En ese momento escuchó una voz –ESPERA-. Miró hacia atrás

y no vio que nadie le hablase. Se giró de nuevo para salir a la

calle y volvió a escuchar la voz. –NO TE MARCHES JUAN,

AGUARDA-. Esta vez estaba seguro. Había escuchado la voz y

había dicho su nombre.
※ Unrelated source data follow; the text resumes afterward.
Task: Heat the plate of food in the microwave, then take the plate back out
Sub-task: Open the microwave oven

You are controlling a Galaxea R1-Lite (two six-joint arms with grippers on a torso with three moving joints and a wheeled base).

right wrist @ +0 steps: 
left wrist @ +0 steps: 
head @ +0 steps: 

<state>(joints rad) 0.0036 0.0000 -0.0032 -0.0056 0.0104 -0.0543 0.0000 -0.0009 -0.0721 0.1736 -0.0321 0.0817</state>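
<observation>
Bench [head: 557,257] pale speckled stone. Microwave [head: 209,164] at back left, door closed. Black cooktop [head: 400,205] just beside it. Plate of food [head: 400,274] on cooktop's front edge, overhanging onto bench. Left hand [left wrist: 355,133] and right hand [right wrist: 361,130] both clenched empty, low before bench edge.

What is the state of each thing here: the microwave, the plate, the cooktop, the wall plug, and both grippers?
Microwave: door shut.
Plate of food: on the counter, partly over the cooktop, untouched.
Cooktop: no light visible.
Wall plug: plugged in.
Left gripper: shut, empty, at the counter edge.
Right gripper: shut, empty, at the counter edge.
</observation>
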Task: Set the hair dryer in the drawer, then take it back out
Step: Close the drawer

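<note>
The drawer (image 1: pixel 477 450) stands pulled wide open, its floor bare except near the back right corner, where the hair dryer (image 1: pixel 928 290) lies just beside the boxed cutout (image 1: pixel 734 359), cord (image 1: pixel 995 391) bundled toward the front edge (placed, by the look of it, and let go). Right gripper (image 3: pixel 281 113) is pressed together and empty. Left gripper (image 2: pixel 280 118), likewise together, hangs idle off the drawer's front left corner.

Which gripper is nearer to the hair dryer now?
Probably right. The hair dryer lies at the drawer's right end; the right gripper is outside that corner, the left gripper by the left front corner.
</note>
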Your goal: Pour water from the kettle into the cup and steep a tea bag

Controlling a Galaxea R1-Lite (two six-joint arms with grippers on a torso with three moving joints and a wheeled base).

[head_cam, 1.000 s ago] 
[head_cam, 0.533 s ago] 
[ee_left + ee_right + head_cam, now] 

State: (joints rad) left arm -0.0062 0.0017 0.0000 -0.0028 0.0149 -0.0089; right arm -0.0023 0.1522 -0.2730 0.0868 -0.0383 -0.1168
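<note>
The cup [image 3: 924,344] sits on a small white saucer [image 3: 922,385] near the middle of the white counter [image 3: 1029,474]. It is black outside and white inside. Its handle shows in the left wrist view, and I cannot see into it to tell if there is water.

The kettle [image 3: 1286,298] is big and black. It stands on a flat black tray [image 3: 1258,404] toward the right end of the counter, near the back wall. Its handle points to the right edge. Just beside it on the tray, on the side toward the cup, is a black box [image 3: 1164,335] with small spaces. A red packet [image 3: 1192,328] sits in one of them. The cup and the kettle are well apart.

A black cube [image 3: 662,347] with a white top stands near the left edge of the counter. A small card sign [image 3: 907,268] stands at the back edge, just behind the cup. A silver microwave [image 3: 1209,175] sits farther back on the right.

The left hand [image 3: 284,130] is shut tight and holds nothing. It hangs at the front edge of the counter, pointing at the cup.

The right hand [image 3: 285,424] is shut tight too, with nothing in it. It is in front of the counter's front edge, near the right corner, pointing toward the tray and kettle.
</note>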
Volvió a mirar atrás y, al no ver a nadie,

miró hacia arriba, a su Cristo. -¿DÓNDE VAS JUAN?-. Era el

Cristo de la Sangre quien le hablaba.

Tembloroso, sudando, mareado, le respondió –Me marcho a

casa Señor, con la Teresa, que me estará esperando despierta-.

El Cristo de la Sangre volvió a hablarle: -NO JUAN, NO TE

MARCHES, PORQUE DESDE ESTE MISMO MOMENTO, TE

QUEDARÁS PARA SIEMPRE A MI LADO-.

Juan sufrió un gravísimo accidente de tráfico el día 20 de

marzo, Domingo de Ramos, cuando se dirigía al Carmen para

trasladar los tronos desde el almacén contiguo hasta la iglesia.

Permaneció ingresado en la UCI del hospital durante tres días, en

coma profundo e irreversible y, en la noche del Miércoles al

Jueves Santo, a las dos de la madrugada, su corazón no aguantó

más y se detuvo definitivamente.

Recuerdan las enfermeras que, ese Miércoles Santo, desde

las siete de la tarde hasta las dos de la madrugada, en el rostro

de Juan estuvo permanentemente dibujada una débil sonrisa.